#### DESCRIPTION OF THE TASK
Using the listing below, retype exactly the lines starting at the one with "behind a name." and ending at the one with "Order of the", and include both.

-.-.-

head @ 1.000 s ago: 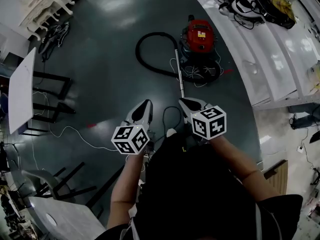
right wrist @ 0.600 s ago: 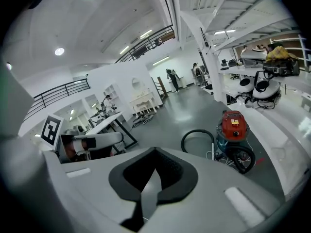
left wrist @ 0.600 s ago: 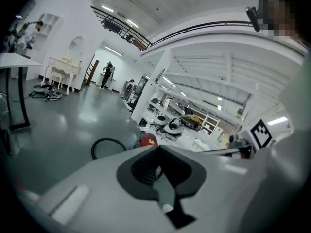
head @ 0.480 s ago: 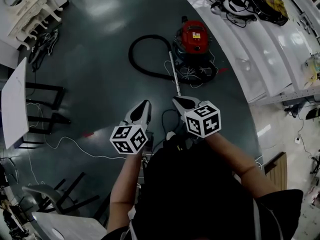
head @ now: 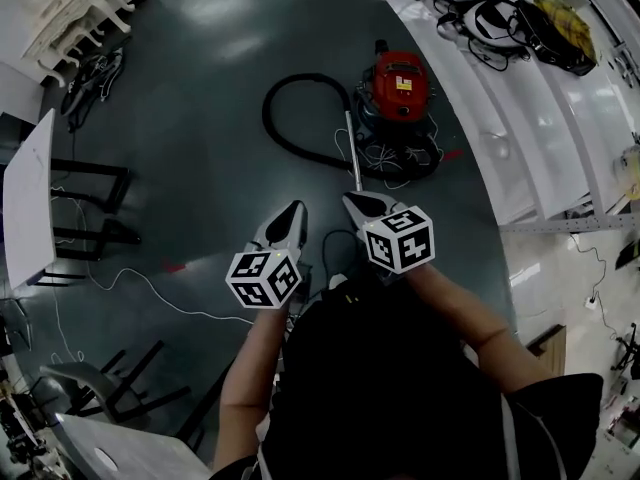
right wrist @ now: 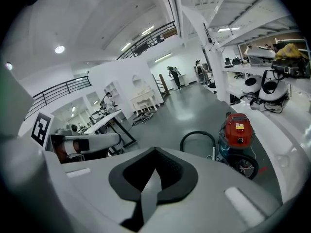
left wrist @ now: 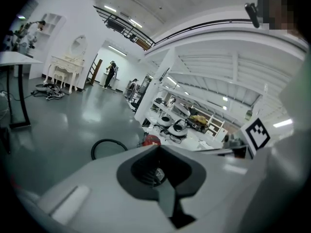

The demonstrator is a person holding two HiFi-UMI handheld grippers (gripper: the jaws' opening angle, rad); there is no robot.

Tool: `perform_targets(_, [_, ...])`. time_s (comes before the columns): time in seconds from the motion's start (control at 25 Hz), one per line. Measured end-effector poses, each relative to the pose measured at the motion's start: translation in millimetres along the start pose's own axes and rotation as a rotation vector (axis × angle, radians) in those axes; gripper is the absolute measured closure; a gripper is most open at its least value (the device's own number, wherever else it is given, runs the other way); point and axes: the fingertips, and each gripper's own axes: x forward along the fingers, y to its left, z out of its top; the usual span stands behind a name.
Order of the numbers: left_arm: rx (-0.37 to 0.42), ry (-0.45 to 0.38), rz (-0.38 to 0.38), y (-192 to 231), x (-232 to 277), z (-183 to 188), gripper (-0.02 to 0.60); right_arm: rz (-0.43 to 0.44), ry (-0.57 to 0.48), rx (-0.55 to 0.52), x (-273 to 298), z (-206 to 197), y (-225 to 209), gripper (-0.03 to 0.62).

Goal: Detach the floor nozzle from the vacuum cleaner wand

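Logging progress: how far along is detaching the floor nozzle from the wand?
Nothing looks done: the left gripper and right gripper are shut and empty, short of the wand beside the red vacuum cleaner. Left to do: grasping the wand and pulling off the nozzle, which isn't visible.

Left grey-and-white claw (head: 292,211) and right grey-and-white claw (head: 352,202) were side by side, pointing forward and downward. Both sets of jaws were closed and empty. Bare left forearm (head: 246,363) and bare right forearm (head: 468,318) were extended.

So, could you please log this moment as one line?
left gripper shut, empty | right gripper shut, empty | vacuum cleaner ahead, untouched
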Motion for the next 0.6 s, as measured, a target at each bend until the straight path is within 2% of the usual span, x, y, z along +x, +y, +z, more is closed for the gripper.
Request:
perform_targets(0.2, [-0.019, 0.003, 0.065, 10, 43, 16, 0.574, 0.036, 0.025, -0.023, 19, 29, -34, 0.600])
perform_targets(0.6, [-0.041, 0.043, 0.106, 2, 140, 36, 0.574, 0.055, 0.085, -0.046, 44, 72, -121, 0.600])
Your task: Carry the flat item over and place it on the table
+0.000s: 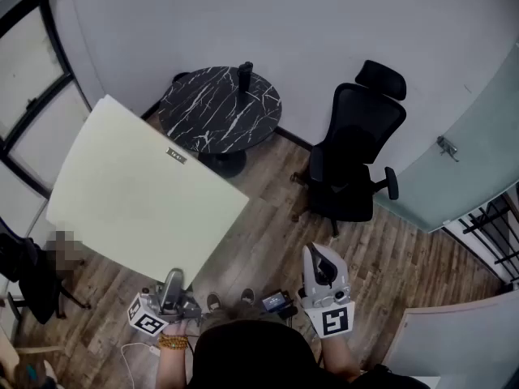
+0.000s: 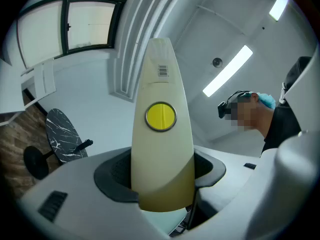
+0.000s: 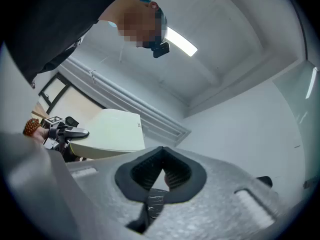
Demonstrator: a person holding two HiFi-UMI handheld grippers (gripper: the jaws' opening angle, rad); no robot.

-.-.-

#### TASK SOLUTION
Tool: `perform_targets(_, [_, ...])`. time_s (comes before the columns): time in seconds from the motion's start (control at 25 Hz), one per line. Measured end-effector poses, each relative to the pose measured at the motion's start: translation in millimetres along the start pose's own axes and rotation as a rotation vector (axis × angle, radians) in those axes; gripper is the absolute measured closure; a gripper is most open at its least value (the device's own number, wherever else it is given, runs the other way); point and axes: the fingertips, and each gripper's own axes: x forward along the fingers, y to its left, z out of its top; the usual span stands behind a name.
Order of the numbers: left_arm: rx (-0.37 to 0.42), ry (-0.45 to 0.38), rz (-0.38 to 0.38), y (-192 to 231), x (-232 to 277), z (-183 to 188), gripper (-0.02 to 0.60); right_arm: rz (-0.43 to 0.44), ry (-0.57 to 0.48), rx (-0.55 to 0.52), x (-273 to 298), z (-206 to 197), y (-225 to 209), gripper (-0.03 to 0.62).

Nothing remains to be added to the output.